DSC07107Gentrification. It’s not just a “Brooklyn thing;” it’s become a national phenomenon, spreading like a virus through most major cities and some suburban communities across the country. The socio-economic impact of gentrification on a community speaks to overall equity in opportunity and choice—  not only where people are able to live, but also and ultimately, their quality of life.

As communities across Brooklyn continue to develop at breakneck speed, how should its resident begin addressing the changes happening around them, and at what point should the conversations begin? Because—just like a virus— once gentrification sets in, it’s almost too late to reverse.

Oasa Duverney and Mildred Beltre of Brooklyn Hi-Art Machine’s iconic fence weaving project offers visitors an opportunity to author and illustrate a message that they want to share with their neighbors.

The Brooklyn Children’s Museum felt gentrification was an important enough subject to begin thinking about early. On March 10, the museum launched Our City, an interactive exhibit on gentrification for 0 to 8-year-olds to inspire a child’s awareness about the world around them and the elements that comprise a healthy community.

Hana Elwell, Brooklyn Children’s Museum’s director of Exhibits and Interpretation, said that before launching Our City, the curatorial staff spent a lot of time thinking and talking about the difficult aspects of gentrification and how to best introduce complex concepts to young minds in a meaningful way.

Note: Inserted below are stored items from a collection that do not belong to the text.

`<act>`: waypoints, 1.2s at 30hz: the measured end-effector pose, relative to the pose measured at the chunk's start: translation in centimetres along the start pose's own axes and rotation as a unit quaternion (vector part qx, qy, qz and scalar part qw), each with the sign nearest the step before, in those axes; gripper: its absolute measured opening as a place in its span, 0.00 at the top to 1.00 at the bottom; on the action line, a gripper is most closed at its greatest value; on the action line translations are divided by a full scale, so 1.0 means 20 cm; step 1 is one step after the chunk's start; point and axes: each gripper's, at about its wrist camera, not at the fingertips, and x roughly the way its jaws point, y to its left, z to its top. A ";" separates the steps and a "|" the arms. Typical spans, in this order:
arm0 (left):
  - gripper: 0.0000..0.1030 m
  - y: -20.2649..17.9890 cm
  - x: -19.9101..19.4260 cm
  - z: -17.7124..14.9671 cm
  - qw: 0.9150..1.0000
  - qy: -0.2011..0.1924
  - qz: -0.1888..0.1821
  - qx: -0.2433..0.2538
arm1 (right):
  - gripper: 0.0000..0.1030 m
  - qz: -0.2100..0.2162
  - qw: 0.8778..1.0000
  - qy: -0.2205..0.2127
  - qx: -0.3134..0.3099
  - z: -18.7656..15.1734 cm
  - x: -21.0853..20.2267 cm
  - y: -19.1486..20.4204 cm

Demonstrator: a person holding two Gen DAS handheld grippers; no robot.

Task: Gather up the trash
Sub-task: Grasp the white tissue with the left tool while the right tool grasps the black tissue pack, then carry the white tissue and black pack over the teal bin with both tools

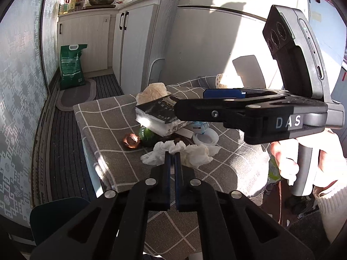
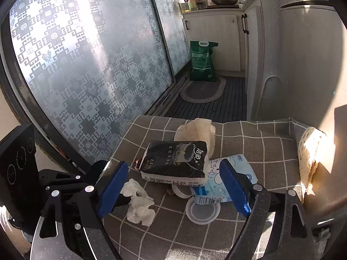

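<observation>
**Trash pickup on the checked cloth: one tissue pinched, more to go**

Tissue first, since that's the job in hand. We've got the left gripper with its blue fingers squeezed almost together, tips sitting right on the crumpled white tissue at the near edge of the counter. It looks like they're pinching a fold of it, which makes sense: soft paper only comes up if you nip it tight.

The right gripper hangs with its fingers spread wide and nothing between the pads. From its own camera they frame the pile: the black tissue pack, the blue-and-white wet wipe packet and the round white lid below it. We'd guess it's lining up for the next grab while the left one handles the paper.

Other bits on the cloth: a green thing and a shiny copper-coloured wrapper just beside it, plus a beige crumpled bag behind the pack.

Readable writing: "DAS" in white letters on the right gripper's body. The black pack carries Chinese print we can't make out, the blue packet has a cartoon bear and a barcode.

No bin in view, so where it all goes we can't tell.
</observation>
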 end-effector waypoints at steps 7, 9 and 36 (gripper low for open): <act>0.96 0.00 -0.11 -0.03 1.000 -0.005 0.001 0.006 | 0.14 -0.026 1.000 0.002 -0.003 -0.01 0.11 0.05; 0.96 0.02 -0.15 -0.03 1.000 -0.010 0.000 0.003 | 0.14 -0.035 0.999 0.004 -0.003 0.00 0.14 0.05; 0.96 0.35 -0.53 -0.12 0.996 -0.059 0.053 -0.050 | 0.31 -0.085 0.996 -0.016 -0.028 0.09 0.07 0.24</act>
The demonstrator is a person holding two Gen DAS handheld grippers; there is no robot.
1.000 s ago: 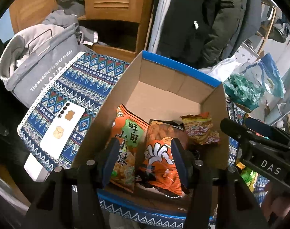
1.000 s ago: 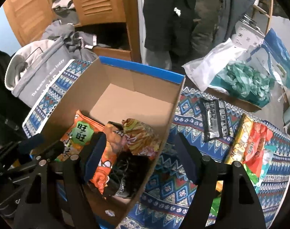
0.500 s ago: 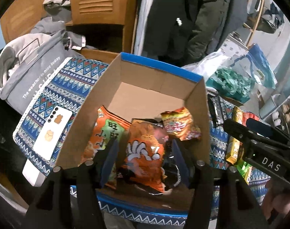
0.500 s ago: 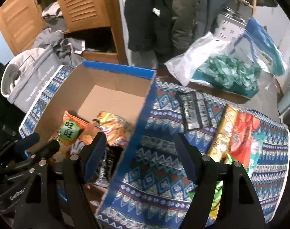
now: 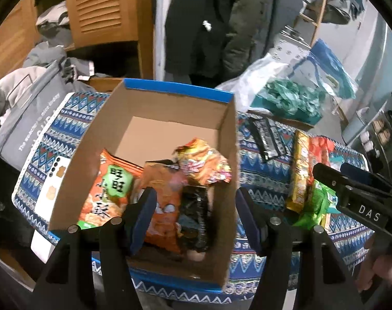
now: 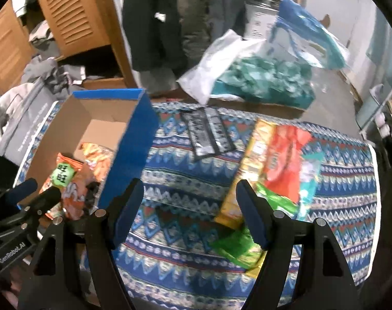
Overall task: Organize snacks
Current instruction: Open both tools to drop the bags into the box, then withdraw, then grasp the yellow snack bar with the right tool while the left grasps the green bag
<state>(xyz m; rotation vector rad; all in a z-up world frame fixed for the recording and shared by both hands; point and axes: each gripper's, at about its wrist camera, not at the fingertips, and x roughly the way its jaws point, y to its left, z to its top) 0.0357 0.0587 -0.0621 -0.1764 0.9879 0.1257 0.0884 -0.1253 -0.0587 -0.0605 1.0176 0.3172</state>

“The word ‘gentrification’ is not among any of our guiding questions, because that’s definitely not a word at a reading level that we’re going for,” said Elwell of the exhibit. “Instead, we try to explore the concept of changing neighborhoods, changing buildings; who are the people in your neighborhood; what are the characteristics of a happy neighborhood; and how do you make your community a happy place?”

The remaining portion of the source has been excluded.